Dans les années 80, son œuvre prend une dimension plus introspective mais restant ouverte à l’universel avec des thématiques comme l’exil, la transmission, la vieillesse ou la mort. Dans Voyage à Cythère (1984), un metteur en scène de retour d’exil dans un village de la Macédoine grecque, s’interroge – comme Télémaque, le fils d’Ulysse – sur la quête de son père. Dans Le Regard d’Ulysse (1995), référence explicite à l’Ulysse de Joyce, un cinéaste entreprend de retrouver les premières bobines de films utilisées dans les Balkans, en 1905, par les frères Manakis. Dans L’Eternité et un jour (1998) un grand écrivain s’apprête à quitter le monde en entreprenant un ultime voyage pour “sauver” un jeune Albanais de la pauvreté et du déracinement. Son dernier film, La Poussière du temps (2008) évoque l’arrivée à Rome, au début du XXIe siècle, d’un réalisateur américain d’origine grecque pour y tourner un film sur le destin tragique de ses parents.
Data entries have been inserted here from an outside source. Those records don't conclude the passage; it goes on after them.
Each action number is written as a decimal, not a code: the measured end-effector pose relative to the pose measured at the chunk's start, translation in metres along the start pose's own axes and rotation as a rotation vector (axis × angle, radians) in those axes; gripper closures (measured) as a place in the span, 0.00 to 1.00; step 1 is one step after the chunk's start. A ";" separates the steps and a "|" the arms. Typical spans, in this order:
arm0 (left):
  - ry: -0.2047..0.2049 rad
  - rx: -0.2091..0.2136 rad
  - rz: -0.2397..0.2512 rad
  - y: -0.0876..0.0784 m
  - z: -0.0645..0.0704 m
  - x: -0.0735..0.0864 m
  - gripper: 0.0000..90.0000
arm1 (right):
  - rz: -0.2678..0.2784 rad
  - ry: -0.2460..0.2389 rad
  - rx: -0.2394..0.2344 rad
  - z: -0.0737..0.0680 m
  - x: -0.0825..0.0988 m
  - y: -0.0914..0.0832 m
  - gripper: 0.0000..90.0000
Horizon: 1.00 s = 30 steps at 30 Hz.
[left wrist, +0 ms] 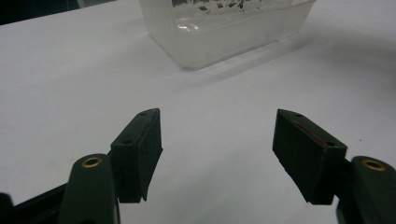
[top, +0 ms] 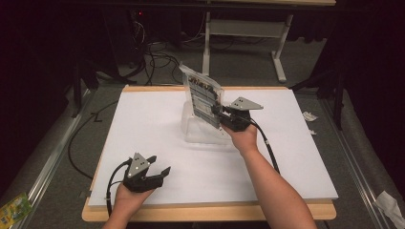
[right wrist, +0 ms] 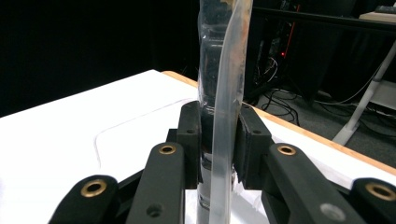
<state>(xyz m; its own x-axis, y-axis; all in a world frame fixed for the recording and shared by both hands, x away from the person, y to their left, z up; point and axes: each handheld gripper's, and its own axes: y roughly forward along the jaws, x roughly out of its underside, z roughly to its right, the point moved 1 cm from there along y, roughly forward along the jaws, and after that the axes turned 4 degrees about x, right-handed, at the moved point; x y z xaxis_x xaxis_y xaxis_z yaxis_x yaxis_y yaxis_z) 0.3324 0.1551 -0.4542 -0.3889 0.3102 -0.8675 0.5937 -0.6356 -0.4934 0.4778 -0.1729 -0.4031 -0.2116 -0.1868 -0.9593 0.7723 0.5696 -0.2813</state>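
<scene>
Near the left front of the table, the left gripper [top: 160,167] is resting with its jaws spread on nothing, well apart from the clear tub [top: 203,131]. Further right, the right gripper [top: 218,112] is pinching the flat clear package [top: 203,95] by its edge, holding it upright with its long axis tilting just above the tub, so this hand is the nearer one.

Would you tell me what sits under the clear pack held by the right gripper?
A clear plastic tub sits below the pack; the pack's lower edge covers part of the tub's inside.

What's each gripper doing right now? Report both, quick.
Left gripper: open, holding nothing.
Right gripper: closed on the clear flat package, held upright.
</scene>
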 end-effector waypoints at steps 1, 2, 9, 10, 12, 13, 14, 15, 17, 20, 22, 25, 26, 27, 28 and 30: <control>0.000 0.000 0.000 0.000 0.000 0.000 0.37 | 0.000 0.000 0.000 0.000 0.000 0.000 0.84; 0.000 -0.002 0.000 0.000 0.000 0.000 0.37 | -0.003 0.003 0.001 0.001 0.003 -0.002 0.84; -0.002 -0.001 -0.003 0.001 0.000 0.000 0.37 | -0.007 0.057 0.006 0.004 0.017 -0.007 0.84; -0.001 -0.001 -0.004 0.001 0.001 0.000 0.37 | -0.007 0.060 0.006 0.005 0.019 -0.007 0.84; 0.001 0.002 -0.008 0.002 0.001 0.000 0.37 | -0.016 0.072 0.007 0.005 0.024 -0.009 0.84; 0.004 0.000 -0.009 0.002 0.001 0.000 0.37 | -0.021 0.076 0.010 0.006 0.026 -0.009 0.84; 0.005 0.002 -0.011 0.002 0.001 0.001 0.37 | -0.021 0.087 0.007 0.006 0.028 -0.010 0.84; 0.005 0.000 -0.011 0.002 0.001 0.001 0.37 | -0.027 0.094 0.007 0.007 0.030 -0.010 0.84; 0.005 0.002 -0.011 0.002 0.001 0.001 0.37 | -0.016 0.113 0.004 0.009 0.035 -0.012 0.84; 0.003 0.004 -0.010 0.002 0.001 0.001 0.37 | -0.023 0.098 0.009 0.007 0.034 -0.013 0.84; 0.004 0.003 -0.009 0.002 0.001 0.000 0.37 | -0.030 0.090 0.015 0.005 0.032 -0.013 0.84; 0.003 0.003 -0.010 0.002 0.001 0.000 0.37 | -0.051 0.083 0.029 0.003 0.031 -0.013 0.83; 0.003 0.003 -0.010 0.002 0.001 0.000 0.37 | -0.056 0.079 0.034 0.003 0.031 -0.012 0.83; 0.003 0.003 -0.010 0.002 0.001 0.000 0.37 | -0.060 0.078 0.035 0.003 0.030 -0.012 0.82; 0.005 0.004 -0.010 0.002 0.001 0.000 0.37 | -0.063 0.077 0.038 0.004 0.029 -0.012 0.82; 0.004 0.003 -0.009 0.001 0.001 0.000 0.37 | -0.076 0.076 0.040 0.004 0.029 -0.012 0.80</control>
<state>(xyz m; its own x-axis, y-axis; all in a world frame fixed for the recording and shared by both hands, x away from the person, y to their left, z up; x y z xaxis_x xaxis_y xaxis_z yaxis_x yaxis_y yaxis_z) 0.3324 0.1535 -0.4552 -0.3914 0.3188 -0.8633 0.5883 -0.6347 -0.5011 0.4651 -0.1887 -0.4270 -0.3140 -0.1657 -0.9348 0.7754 0.5235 -0.3533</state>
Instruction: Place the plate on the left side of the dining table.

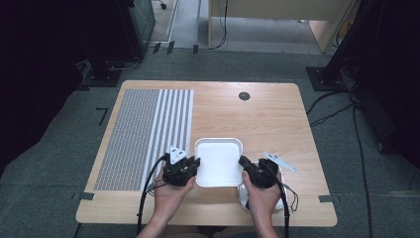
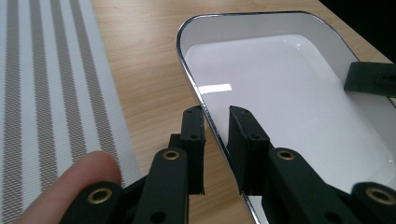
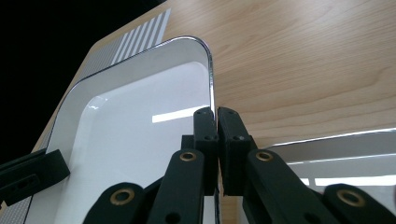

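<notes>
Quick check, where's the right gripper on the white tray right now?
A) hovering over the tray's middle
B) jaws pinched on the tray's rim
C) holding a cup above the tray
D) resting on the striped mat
B: in the right gripper view the right gripper has its jaws closed together with the chrome edge of the white tray running between them.

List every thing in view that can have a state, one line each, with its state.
White tray: upright, empty, held at both side rims.
Second tray: beneath the right hand, mostly hidden.
Left claw: straddling the tray's rim, gap visible, pads not pressing.
Right claw: shut on the opposite rim.
Striped mat: flat on the table, bare.
</notes>
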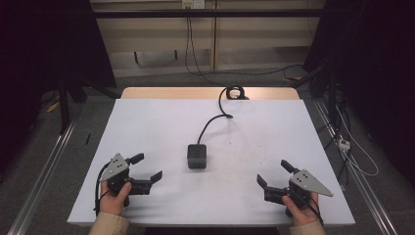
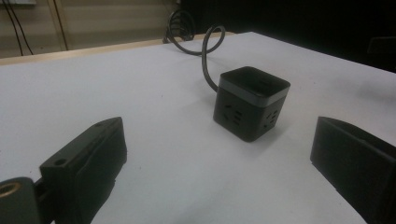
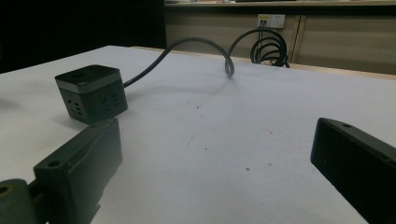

Le film ne sera distribué en France qu’en 2013, l’année suivant la disparition du cinéaste, mort accidentellement sur le tournage de L’Autre mer(inachevé).
Caractérisée par son onirisme et son audace formelle, notamment ses longs plans-séquences et la composition épurée de son cadre, son œuvre franchit et brouille les frontières, spatiales comme temporelles, mêlant en d’étranges voyages pays et continent, passé et présent.
En ouverture à la rétrospective, précédant la projection de l’un des tout premiers films de Théo Angelopoulos, Jours de 36, Stéphane Sawas, historien et helléniste, professeur à l’INALCO, se proposera de replacer les choix thématiques et esthétiques de ce cinéaste dans l’histoire politique et culturelle de la Grèce contemporaine au cours d’une conférence intitulée « Le cinéma de Théo Angelopoulos : espaces et temps d’un regard grec ».